La nécessité d’un contrôle des changes très strict

De son côté une dissolution générale de la zone supposerait qu’on ne croit plus à l’avenir de cette monnaie ; ce ne serait donc imaginable qu’après des années de dépression. Mais même alors, la mesure serait elle aussi difficile à mettre en œuvre. Il serait toujours possible à un Italien par exemple d’envoyer avant la date d’échange ses euros en Allemagne, sachant qu’il récupérera ensuite des deutschemarks valorisés par rapport aux lires. L’Italie se viderait de ses dépôts et ses banques seraient en faillite. Un contrôle des changes serait donc à nouveau indispensable.

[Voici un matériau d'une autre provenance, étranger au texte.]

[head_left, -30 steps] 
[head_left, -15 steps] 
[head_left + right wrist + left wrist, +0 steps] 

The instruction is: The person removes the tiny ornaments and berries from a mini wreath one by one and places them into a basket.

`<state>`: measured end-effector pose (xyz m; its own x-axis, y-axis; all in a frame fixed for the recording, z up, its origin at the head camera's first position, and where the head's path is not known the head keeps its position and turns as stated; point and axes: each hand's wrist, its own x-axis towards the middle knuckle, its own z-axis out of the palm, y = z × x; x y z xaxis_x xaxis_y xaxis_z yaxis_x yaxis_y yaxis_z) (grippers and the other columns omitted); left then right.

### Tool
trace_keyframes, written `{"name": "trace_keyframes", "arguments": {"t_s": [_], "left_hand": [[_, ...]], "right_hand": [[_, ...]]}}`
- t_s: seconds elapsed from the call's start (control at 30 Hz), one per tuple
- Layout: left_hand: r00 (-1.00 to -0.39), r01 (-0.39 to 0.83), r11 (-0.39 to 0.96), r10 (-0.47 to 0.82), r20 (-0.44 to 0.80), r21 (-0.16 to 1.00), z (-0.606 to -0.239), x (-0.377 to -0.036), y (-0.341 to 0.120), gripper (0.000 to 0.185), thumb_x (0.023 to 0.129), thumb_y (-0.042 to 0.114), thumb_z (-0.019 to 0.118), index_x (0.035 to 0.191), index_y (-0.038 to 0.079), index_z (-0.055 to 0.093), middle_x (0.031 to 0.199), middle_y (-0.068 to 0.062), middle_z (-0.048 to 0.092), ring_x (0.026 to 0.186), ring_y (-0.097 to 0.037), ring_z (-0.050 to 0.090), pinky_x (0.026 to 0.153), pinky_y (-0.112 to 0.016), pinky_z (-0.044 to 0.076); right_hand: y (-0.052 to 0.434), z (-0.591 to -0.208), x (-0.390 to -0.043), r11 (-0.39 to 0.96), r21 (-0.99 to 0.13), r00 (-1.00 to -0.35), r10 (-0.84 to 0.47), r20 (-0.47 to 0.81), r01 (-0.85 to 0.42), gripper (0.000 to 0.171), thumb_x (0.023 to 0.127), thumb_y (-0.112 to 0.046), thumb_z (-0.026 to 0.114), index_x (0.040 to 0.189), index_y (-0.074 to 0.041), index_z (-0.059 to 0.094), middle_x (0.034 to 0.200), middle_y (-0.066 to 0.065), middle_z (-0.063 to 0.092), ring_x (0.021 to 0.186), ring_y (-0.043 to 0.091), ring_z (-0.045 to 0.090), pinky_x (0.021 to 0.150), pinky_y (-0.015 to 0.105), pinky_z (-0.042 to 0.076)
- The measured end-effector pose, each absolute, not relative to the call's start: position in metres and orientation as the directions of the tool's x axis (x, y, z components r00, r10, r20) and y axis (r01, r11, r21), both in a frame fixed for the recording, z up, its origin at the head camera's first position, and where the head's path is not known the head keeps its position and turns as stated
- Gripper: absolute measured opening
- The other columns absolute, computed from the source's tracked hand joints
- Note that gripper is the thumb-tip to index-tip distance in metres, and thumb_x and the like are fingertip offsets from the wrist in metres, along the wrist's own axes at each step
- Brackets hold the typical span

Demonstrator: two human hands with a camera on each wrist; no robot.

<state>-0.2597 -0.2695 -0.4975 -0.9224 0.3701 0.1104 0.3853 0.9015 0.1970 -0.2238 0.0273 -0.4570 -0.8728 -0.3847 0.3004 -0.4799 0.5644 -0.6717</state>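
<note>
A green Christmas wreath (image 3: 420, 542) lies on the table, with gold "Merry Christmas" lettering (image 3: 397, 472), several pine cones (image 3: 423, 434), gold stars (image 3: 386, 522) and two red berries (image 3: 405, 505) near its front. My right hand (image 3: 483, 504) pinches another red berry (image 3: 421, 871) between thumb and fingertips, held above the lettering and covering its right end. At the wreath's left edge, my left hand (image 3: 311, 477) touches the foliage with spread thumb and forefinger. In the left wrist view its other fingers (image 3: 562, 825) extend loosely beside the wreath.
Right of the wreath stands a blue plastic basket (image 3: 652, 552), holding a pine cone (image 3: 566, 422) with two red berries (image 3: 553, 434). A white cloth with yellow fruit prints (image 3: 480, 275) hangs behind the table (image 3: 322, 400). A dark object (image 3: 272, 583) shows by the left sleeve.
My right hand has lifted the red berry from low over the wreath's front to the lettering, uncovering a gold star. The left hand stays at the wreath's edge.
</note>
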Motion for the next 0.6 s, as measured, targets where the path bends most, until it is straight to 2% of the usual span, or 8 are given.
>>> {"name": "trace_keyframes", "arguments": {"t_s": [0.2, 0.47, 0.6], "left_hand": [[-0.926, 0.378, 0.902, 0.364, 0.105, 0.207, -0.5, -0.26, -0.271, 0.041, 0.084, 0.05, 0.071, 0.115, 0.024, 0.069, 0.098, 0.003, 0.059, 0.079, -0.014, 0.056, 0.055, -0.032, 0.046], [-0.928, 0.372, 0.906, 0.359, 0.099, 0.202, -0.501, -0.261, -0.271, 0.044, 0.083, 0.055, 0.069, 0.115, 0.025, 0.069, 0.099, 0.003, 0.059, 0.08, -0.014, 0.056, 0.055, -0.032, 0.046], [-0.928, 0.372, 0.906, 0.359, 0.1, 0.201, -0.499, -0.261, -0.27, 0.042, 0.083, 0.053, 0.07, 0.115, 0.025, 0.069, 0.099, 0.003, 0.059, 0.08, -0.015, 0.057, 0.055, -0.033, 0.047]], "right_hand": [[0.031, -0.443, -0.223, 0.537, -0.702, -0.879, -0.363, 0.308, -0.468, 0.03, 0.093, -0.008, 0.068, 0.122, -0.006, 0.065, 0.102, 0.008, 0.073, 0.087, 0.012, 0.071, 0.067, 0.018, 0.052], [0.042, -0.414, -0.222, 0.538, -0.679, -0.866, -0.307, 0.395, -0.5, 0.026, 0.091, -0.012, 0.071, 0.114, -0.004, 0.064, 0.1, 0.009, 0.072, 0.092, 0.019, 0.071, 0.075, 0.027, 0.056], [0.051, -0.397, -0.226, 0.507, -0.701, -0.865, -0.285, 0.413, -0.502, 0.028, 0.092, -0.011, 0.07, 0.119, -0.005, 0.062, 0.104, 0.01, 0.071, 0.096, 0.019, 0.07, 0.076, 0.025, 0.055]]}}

En résumé, dans une zone monétaire donnée, une crise de la dette implique pour le pays concerné une période longue d’austérité à tendance déflationniste. Sauf mise en place d’une structure fédérale européenne, dont les bases n’existent actuellement pas, le risque est élevé qu’au moins un pays n’arrive pas à supporter un tel traitement. La tentation d’une sortie de la zone peut alors devenir irrésistible, même si ce serait une opération risquée et douloureuse. Pour tenter de l’éviter, une réduction de la dette peut alors s’avérer nécessaire. Et une aide importante des autres pays – malgré leurs propres difficultés.